Judge Rivera, joined by Chief Judge Wilson, dissented. In her dissenting opinion, Judge Rivera applied the same balancing factors, but reached the opposite result as to Ralph S.’s facial challenge (she agreed his as applied challenge was partially unpreserved and otherwise without merit). Unlike the majority, Judge Rivera found that the first Mathews factor, the interest implicated, “weighs heavily in” the supervisee’s favor. She is not persuaded by the majority’s argument that the initial finding that civil management is warranted diminishes the supervisee’s liberty interest in the context of an alleged SIST violation. Instead, she equates the supervisee’s interest with that of a parolee. Judge Rivera also finds, unlike the majority, that the second Mathews factor weighs in the supervisee’s favor. She takes issue with the majority’s dismissal of the risk of an erroneous finding and deprivation of liberty without an adversarial proceeding as minimal and rejects the contention that the lack of such a proceeding is beneficial to the supervisee. Finally, while conceding that public safety requires a determination be made expeditiously, Judge Rivera contends the State’s interest in the existing process is not as grave as the majority suggests because it ignores the fact that the supervisee is already in State custody when the probable cause determination is being made—any delay in it being made would not expose the community to any risk because the supervisee is no longer in the community at that time. Further, focusing solely on public safety in the way the majority does, in Judge Rivera’s view, too narrowly defines the State’s interest.
CAL Observes:
This case represents yet another instance where a majority of the judges currently on the Court of Appeals have demonstrated their willingness to circumscribe the constitutional rights and protections afforded to individuals convicted of sexual misconduct. The Court’s reluctance to introduce any additional procedural or substantive safeguards that might slow down the State’s ability to impose burdensome collateral consequences on “sex offenders” is discouraging but consistent. Less than a year prior to this decision, in February 2024, the Court rejected due process challenges to the timing of SORA registrants’ risk level hearings, preferring to allow courts to proceed with risk level determinations even where the registrant was incompetent (People v.
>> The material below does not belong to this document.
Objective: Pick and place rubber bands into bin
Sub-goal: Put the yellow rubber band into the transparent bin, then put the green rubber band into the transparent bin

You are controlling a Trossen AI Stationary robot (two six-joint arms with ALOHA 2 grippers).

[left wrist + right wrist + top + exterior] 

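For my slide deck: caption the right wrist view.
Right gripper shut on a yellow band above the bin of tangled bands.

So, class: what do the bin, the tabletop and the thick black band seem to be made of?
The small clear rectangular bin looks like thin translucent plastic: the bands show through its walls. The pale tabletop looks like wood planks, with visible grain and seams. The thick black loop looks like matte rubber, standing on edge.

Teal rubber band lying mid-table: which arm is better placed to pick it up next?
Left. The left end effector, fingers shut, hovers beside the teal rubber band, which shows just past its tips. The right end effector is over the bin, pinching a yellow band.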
Watts) or unlikely to be released in the near future (People v. Boone; People v. Cotto).
Indeed, if there ever was a case whose facts should incentivize the Court to rule in favor of additional safeguards it was this one. As Judge Rivera recognizes in her dissent (but the majority merely mentions in a footnote), Ralph S. was ultimately subject to confinement in a secure treatment facility for six months, including during the height of the pandemic, based on charges the State could not even prove at his final revocation hearing.